La Communauté d’Agglomération de la Région Nazairienne et de l’Estuaire (CARENE) est sous le feu des projecteurs après la publication du rapport de la Chambre régionale des comptes des Pays de la Loire. Ce document, portant sur les exercices 2019 et suivants, met en lumière de nombreuses irrégularités dans la gestion financière, la gouvernance et la commande publique. Si la situation financière globale de l’intercommunalité reste satisfaisante, plusieurs dérives préoccupantes sont mises en évidence.
Des finances solides mais une gestion risquée
Le rapport souligne une capacité d’autofinancement en nette progression et une stratégie financière ambitieuse, notamment avec un plan pluriannuel d’investissement conséquent. Toutefois, cet investissement massif s’accompagne d’un réendettement notable, notamment pour financer des projets tels que le développement des transports en commun avec hélYce+.
Par ailleurs, la hausse des recettes de la CARENE repose en grande partie sur des ressources fragiles comme la TVA, ce qui rend son équilibre financier vulnérable aux fluctuations économiques. La Chambre appelle donc à plus de prudence dans la gestion de ces ressources.
Des dépenses incontrôlées, notamment dans la masse salariale
Un des points noirs du rapport concerne les charges de fonctionnement, qui ont augmenté de 27,1 % sur la période contrôlée. Une part importante de cette hausse est due à une explosion des dépenses de personnel, en hausse de 43 % entre 2019 et 2023. En cause : une augmentation du nombre d’emplois permanents (+18 %) et des heures supplémentaires en forte augmentation (+58 %).
L’École des Beaux-Arts de Nantes-Saint-Nazaire est également épinglée pour ses coûts exponentiels. La contribution de la CARENE à cet établissement a été multipliée par 15 en cinq ans, sans réelle anticipation ni justification solide. Pire encore, la mise à disposition gratuite des locaux à l’école est jugée irrégulière.
La CARENE affiche une ambition louable de limitation de l’artificialisation des sols. Toutefois, le rapport constate que les objectifs fixés par la loi « Climat et Résilience » ne seront pas atteints à horizon 2030. Alors que la loi impose une réduction de 50 % de la consommation des espaces naturels, la CARENE ne prévoit qu’une diminution de 26 %. De plus, le territoire a déjà consommé 42 % de son quota d’artificialisation prévu jusqu’en 2030.

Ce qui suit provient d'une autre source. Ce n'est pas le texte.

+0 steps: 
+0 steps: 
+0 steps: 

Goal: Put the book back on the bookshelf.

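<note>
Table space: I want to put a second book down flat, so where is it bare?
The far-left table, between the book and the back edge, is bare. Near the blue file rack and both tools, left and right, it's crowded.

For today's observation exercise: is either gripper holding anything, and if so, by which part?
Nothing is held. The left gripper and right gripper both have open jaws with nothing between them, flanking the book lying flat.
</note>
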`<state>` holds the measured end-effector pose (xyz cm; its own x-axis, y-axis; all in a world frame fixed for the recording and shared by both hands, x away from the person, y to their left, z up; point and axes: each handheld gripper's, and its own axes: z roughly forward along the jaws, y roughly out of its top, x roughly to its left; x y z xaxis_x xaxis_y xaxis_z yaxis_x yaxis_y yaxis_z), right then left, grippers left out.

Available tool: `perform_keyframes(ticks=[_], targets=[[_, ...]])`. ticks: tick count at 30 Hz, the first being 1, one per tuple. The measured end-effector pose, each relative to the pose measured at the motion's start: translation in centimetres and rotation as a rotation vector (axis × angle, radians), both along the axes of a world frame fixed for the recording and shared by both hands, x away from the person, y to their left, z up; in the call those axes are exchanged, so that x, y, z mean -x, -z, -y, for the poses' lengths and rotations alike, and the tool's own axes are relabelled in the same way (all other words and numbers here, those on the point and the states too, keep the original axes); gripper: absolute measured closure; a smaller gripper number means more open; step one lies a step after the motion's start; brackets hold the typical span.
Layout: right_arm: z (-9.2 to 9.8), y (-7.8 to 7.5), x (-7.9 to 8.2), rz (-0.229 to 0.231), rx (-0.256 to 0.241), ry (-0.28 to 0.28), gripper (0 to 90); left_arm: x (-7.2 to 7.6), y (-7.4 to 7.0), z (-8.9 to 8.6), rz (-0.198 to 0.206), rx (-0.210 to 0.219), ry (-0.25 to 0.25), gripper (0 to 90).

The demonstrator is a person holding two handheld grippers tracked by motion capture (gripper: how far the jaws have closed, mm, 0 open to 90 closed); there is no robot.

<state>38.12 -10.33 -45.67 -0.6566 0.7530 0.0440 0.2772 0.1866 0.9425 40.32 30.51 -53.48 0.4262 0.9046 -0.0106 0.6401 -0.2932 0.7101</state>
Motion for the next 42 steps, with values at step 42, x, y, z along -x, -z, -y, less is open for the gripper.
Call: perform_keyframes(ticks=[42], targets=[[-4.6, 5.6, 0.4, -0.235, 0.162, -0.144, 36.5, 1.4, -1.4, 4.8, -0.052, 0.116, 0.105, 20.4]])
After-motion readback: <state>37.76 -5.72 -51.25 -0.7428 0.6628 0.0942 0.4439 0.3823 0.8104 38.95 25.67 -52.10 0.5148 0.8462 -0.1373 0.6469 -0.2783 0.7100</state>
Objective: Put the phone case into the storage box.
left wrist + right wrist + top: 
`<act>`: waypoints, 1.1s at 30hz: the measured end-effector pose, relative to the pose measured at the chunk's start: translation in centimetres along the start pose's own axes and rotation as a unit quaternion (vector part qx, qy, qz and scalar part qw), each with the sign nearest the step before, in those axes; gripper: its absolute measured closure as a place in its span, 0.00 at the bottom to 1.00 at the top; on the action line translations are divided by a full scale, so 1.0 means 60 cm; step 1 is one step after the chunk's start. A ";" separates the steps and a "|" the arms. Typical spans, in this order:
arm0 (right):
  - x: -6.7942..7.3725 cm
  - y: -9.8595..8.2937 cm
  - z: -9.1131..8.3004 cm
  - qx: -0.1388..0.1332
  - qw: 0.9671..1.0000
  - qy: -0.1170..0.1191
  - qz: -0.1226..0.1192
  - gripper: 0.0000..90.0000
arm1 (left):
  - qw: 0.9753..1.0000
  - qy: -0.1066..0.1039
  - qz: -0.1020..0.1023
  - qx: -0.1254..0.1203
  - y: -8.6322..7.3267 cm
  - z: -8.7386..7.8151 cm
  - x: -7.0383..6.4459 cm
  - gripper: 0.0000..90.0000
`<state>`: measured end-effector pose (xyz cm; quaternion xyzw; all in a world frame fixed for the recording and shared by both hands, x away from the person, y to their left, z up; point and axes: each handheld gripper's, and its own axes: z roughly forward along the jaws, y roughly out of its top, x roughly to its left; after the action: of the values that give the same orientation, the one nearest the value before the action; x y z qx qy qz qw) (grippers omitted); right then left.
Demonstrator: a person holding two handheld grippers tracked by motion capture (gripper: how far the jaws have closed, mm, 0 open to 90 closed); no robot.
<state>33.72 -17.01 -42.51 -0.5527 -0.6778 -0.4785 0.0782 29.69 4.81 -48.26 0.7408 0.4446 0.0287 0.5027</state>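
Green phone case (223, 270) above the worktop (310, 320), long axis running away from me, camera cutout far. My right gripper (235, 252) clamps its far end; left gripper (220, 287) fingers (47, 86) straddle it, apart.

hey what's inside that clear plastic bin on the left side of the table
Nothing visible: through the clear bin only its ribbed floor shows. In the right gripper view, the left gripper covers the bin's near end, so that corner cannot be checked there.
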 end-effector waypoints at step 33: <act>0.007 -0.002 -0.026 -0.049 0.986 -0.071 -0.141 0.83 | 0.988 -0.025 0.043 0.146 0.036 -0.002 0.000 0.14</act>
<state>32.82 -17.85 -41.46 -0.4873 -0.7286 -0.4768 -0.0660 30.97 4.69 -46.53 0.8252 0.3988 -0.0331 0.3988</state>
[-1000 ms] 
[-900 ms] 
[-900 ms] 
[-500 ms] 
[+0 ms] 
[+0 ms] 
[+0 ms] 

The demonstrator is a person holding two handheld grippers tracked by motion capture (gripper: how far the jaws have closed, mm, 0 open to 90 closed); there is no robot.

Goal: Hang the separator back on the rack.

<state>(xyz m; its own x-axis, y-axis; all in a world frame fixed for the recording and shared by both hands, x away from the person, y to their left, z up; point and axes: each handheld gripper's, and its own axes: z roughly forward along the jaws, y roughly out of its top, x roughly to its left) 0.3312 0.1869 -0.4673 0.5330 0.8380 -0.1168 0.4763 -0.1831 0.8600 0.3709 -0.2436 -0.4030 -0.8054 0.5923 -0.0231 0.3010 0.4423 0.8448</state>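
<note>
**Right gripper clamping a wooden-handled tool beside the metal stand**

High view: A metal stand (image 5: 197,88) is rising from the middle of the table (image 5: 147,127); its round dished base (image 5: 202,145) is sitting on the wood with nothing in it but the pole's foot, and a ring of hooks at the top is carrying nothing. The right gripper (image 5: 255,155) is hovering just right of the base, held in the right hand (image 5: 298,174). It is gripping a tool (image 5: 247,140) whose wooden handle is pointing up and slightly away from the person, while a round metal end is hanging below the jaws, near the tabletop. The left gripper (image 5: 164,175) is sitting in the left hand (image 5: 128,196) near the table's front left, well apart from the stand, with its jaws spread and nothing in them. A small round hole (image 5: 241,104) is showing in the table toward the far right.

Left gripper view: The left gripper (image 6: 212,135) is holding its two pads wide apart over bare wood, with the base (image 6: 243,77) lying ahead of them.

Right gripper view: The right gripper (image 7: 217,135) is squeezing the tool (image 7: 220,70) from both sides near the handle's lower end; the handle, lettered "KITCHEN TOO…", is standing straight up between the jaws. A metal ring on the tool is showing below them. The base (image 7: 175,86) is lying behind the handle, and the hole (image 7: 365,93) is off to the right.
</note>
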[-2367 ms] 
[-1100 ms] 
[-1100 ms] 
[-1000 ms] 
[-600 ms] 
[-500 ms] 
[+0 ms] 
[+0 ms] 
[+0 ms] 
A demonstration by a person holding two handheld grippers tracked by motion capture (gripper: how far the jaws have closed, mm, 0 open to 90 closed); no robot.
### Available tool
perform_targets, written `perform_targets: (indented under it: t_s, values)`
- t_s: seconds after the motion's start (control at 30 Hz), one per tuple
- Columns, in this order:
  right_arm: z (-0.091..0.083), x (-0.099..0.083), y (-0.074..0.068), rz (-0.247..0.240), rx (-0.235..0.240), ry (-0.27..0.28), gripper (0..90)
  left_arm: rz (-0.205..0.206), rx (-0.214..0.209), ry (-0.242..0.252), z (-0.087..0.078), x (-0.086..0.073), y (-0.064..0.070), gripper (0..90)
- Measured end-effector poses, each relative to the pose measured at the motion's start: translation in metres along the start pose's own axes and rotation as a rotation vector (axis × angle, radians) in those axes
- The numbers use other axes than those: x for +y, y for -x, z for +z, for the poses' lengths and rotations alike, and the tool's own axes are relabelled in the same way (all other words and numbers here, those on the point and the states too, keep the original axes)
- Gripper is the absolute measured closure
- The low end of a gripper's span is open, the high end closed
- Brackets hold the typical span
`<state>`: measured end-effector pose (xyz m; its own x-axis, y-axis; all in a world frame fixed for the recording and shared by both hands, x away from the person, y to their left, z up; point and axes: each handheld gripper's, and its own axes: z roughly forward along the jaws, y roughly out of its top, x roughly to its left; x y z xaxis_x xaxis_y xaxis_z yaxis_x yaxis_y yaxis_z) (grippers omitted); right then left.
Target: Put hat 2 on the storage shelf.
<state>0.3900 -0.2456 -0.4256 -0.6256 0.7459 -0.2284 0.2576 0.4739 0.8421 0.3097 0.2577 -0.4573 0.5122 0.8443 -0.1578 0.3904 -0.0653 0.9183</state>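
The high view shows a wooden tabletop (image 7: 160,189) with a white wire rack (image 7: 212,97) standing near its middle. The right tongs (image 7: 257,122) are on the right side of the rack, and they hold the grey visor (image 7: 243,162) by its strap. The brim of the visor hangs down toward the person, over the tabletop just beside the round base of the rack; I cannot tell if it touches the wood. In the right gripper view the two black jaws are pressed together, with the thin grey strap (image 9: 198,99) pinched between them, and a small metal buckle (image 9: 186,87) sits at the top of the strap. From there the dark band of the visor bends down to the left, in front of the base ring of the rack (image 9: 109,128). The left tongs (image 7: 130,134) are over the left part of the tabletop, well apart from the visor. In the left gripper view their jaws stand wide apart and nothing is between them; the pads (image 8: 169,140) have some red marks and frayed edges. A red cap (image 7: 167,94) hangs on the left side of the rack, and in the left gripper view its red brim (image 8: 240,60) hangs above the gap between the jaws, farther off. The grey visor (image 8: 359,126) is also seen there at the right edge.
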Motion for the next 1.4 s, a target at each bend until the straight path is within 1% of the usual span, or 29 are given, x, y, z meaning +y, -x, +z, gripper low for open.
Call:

Le développement urbain est donc pointé du doigt, notamment en raison d’une politique démographique jugée trop ambitieuse. La Chambre recommande de réviser les projets d’aménagement d’ici 2028 afin de limiter l’impact environnemental.
Des failles dans la commande publique et des conflits d’intérêts
Le rapport met en avant plusieurs dysfonctionnements dans la gestion des marchés publics. Il relève notamment des marchés passés en dehors des délégations de signature autorisées, ainsi que des avenants irréguliers sur certains contrats. Le projet hélYce+, avec un budget de 154 millions d’euros, est particulièrement concerné par des dérives budgétaires et des problèmes de coordination.
En outre, des risques de conflits d’intérêts sont identifiés dans la gestion de certains contrats, bien que des correctifs aient été apportés tardivement. De plus, la Chambre relève l’attribution illégale de certains avantages aux élus, notamment l’usage abusif de cartes carburant.
Une réponse peu convaincante de la CARENE
Face aux critiques, la réponse de la CARENE tente de minimiser certains points du rapport, tout en reconnaissant la nécessité de corrections. La collectivité s’engage notamment à renforcer le contrôle interne des marchés publics, mieux encadrer les dépenses de personnel et améliorer la transparence financière.
Cependant, aucune mesure immédiate et concrète ne semble être prise pour stopper certaines dérives, notamment sur les dépenses de fonctionnement et les risques liés aux projets d’urbanisme.
Ce rapport illustre une fois de plus les dérives bureaucratiques et financières qui gangrènent certaines intercommunalités. Derrière les grands discours sur l’écologie et l’efficacité des services publics, la réalité est bien différente : un endettement croissant, des dépenses incontrôlées et une gestion parfois opaque des fonds publics.
Les citoyens de la CARENE et les élus locaux doivent désormais exiger des comptes et veiller à ce que ces recommandations ne restent pas lettre morte. À l’heure où l’austérité budgétaire pèse sur les contribuables, ces dérives ne peuvent plus être tolérées.